• [INSTRUCTIONS TO FOLLOW]: For each line of the listing, output an exact copy.

DATA SEGMENT START

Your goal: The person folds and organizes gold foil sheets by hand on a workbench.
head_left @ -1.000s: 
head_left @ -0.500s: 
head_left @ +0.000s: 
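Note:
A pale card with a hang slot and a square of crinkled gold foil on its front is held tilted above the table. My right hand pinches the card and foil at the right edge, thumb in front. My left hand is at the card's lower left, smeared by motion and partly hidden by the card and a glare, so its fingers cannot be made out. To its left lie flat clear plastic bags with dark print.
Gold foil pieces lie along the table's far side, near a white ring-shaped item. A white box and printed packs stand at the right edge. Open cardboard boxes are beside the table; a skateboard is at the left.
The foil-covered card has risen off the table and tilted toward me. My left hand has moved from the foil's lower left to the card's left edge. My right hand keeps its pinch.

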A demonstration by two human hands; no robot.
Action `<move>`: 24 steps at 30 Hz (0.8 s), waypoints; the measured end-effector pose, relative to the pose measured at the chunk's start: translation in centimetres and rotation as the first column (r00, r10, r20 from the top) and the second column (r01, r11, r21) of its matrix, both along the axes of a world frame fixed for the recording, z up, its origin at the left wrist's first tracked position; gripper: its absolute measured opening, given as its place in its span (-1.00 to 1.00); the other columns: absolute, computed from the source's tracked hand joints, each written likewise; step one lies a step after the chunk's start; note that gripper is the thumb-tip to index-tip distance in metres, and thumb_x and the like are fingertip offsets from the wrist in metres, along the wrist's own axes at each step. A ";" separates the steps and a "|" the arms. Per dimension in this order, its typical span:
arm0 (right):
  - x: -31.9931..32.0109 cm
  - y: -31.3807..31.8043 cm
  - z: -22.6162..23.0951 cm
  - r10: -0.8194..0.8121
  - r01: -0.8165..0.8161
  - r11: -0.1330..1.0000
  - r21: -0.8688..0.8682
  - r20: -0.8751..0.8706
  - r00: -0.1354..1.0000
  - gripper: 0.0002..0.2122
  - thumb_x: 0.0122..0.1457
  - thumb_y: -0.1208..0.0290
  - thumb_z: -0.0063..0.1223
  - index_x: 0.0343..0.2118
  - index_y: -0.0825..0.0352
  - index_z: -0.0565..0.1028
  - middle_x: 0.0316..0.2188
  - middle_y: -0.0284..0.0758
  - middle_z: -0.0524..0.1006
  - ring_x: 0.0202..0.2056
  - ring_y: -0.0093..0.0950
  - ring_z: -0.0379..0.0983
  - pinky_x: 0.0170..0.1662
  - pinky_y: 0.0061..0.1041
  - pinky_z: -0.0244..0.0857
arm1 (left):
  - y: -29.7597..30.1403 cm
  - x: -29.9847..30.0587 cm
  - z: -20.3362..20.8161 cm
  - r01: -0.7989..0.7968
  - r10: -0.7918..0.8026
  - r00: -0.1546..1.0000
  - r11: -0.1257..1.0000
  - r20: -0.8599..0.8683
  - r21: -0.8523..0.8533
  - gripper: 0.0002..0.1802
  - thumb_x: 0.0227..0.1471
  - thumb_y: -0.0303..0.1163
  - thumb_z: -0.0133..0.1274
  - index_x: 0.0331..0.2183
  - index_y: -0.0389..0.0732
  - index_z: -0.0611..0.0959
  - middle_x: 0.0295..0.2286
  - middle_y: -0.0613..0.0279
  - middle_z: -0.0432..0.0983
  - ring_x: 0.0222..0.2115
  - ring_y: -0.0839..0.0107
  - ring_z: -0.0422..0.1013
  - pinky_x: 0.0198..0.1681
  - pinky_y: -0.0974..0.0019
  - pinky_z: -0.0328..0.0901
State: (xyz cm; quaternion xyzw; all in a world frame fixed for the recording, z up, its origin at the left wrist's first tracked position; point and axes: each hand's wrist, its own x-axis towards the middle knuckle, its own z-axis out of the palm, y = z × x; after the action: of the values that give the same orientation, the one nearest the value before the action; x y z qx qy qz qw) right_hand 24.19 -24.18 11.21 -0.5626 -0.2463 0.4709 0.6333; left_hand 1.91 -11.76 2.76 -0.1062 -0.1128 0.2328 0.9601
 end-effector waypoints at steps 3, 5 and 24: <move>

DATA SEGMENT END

• [RESULT OF THE TASK]:
Your goal: The person folds and organizes gold foil sheets by hand on a workbench.
head_left @ -1.000s: 
head_left @ -0.500s: 
head_left @ +0.000s: 
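Note:
A pale card with a hang slot and a square of crinkled gold foil on its front is held tilted above the table. My right hand pinches the card and foil at the right edge, thumb in front. My left hand is at the card's lower left, smeared by motion and partly hidden by the card and a glare, so its fingers cannot be made out. To its left lie flat clear plastic bags with dark print.
Gold foil pieces lie along the table's far side, near a white ring-shaped item. A white box and printed packs stand at the right edge. Open cardboard boxes are beside the table; a skateboard is at the left.
The foil-covered card has risen off the table and tilted toward me. My left hand has moved from the foil's lower left to the card's left edge. My right hand keeps its pinch.
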
A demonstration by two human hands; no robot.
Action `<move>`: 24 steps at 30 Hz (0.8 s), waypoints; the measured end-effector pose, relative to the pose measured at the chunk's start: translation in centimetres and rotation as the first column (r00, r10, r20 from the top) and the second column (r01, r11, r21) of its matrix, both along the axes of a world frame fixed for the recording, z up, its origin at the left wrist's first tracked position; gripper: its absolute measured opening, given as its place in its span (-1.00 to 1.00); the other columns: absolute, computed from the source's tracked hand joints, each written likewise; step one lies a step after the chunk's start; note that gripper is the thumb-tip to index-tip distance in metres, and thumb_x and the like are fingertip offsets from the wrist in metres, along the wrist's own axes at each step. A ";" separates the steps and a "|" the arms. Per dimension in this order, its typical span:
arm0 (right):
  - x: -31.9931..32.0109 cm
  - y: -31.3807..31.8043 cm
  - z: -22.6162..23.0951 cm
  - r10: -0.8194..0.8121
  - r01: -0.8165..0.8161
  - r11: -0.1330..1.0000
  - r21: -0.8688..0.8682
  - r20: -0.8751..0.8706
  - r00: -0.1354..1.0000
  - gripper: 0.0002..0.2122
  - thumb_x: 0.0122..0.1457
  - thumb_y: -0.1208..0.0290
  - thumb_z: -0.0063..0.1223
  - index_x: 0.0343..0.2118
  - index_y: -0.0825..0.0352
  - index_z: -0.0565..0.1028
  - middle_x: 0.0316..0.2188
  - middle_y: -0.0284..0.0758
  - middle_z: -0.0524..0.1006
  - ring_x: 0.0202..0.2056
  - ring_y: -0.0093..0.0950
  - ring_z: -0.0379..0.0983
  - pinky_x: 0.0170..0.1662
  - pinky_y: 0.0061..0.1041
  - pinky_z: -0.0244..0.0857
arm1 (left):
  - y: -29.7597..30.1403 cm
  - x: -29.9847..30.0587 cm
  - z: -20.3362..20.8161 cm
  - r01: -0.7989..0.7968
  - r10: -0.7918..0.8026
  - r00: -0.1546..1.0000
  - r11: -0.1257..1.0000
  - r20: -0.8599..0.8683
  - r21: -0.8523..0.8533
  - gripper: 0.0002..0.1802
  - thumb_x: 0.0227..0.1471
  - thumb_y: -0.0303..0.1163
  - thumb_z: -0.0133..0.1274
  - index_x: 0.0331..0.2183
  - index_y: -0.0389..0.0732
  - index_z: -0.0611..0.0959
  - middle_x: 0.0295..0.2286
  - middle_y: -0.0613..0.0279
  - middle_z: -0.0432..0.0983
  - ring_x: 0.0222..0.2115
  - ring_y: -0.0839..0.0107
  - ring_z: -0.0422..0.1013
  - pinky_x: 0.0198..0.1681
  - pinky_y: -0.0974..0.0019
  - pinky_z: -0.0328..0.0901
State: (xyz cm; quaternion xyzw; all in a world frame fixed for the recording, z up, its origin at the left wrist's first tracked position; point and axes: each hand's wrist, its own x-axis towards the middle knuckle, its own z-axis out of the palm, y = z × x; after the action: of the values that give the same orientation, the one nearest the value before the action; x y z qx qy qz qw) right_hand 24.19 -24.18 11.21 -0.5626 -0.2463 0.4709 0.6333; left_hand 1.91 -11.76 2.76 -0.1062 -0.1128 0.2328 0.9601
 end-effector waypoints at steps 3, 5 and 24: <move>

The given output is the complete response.